### Instructions for the task
Wherever "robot" appears in a line of the listing, that line should be returned.

*** Data ***

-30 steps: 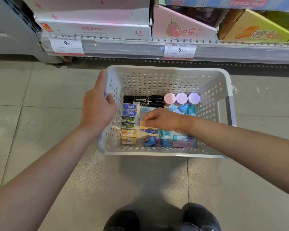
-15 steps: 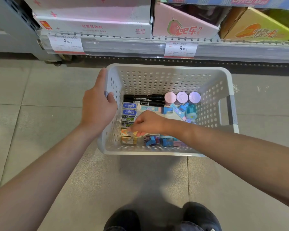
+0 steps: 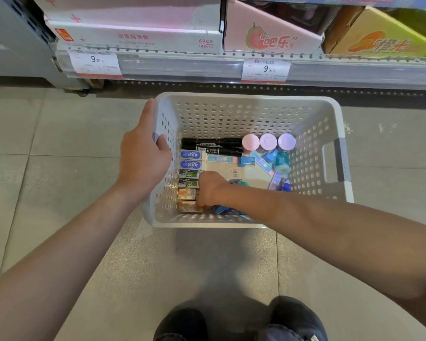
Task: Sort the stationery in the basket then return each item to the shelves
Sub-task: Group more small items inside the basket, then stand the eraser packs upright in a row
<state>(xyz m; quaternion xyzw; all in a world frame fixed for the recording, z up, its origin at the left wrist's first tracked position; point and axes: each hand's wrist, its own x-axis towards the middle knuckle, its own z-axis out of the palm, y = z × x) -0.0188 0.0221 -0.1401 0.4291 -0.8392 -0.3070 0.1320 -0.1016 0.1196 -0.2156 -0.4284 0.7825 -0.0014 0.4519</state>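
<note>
- The right hand (image 3: pixel 210 189) reaches down into the basket (image 3: pixel 231 114), its fingers (image 3: pixel 202 201) curled downward onto the orange-patterned erasers (image 3: pixel 187 200) at the basket's near-left corner; whether they pinch one or only touch it cannot be told, since the fingertips are hidden behind the hand.
- The left hand (image 3: pixel 143 158) grips the basket's left rim, thumb inside against the perforated wall, the other fingers wrapped over the outside.
- Beyond the orange-patterned erasers, along the left wall, lie two green-labelled erasers (image 3: pixel 190 178) and then two blue-labelled erasers (image 3: pixel 191 159), stacked in a column toward the far wall.
- Two black markers (image 3: pixel 212 146) lie side by side across the basket, just past the blue-labelled erasers.
- Three round pastel lids (image 3: pixel 268 141), pink to lilac, stand in a row to the right of the markers' tips.
- A flat white packet (image 3: pixel 234 168) with a barcode lies in the middle of the basket floor.
- A loose heap of small blue and teal items (image 3: pixel 276 163) sits toward the right wall; their kinds are hard to tell.
- More small blue pieces (image 3: pixel 221 209) show at the near wall, partly under the right forearm.
- The basket stands on the tiled floor (image 3: pixel 59 143) just in front of the shelf (image 3: pixel 182 67), which bears two price tags (image 3: pixel 266 70) reading 9.90 and boxed goods above.
- Dark shoes (image 3: pixel 295 318) show at the bottom edge.
</note>
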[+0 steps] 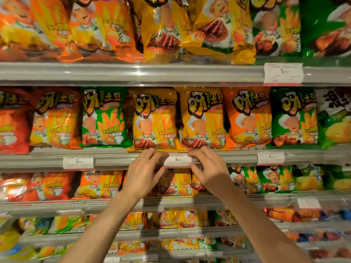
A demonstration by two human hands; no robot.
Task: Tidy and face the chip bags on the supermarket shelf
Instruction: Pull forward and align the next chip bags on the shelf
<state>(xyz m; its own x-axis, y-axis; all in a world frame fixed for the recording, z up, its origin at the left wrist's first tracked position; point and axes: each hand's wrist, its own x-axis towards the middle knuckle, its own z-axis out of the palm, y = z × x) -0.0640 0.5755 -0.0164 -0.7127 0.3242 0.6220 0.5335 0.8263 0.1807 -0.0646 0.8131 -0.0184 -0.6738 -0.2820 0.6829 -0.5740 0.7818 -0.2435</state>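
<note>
Two yellow chip bags (154, 120) (204, 120) stand upright, fronts facing out, in the middle of the eye-level shelf. Just below them a white price tag (177, 160) sits in the grey shelf rail (117, 160). My left hand (145, 170) is at the tag's left end, with the fingers over the rail's top by the bottom of the left yellow bag and the thumb under the tag. My right hand (209, 168) mirrors it at the tag's right end. Both hands pinch the tag against the rail.
The same shelf holds red (13, 122), orange (57, 118) (247, 118) and green bags (104, 116) (294, 116), all upright. The upper shelf has bigger bags leaning forward. Lower shelves carry smaller bags, and more price tags (78, 162) (270, 158) sit along the rail.
</note>
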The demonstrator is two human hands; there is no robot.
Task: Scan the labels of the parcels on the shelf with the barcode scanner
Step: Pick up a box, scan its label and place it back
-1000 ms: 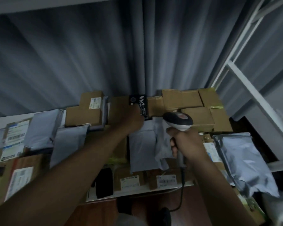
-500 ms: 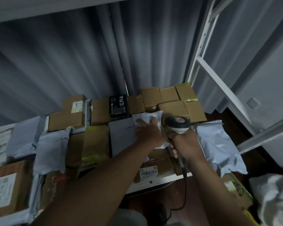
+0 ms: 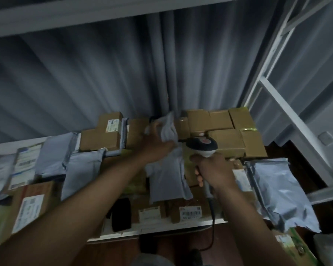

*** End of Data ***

### Output of the task
A demonstration by two human hands; no robot.
The demonstrator is two human hands; there is no robot.

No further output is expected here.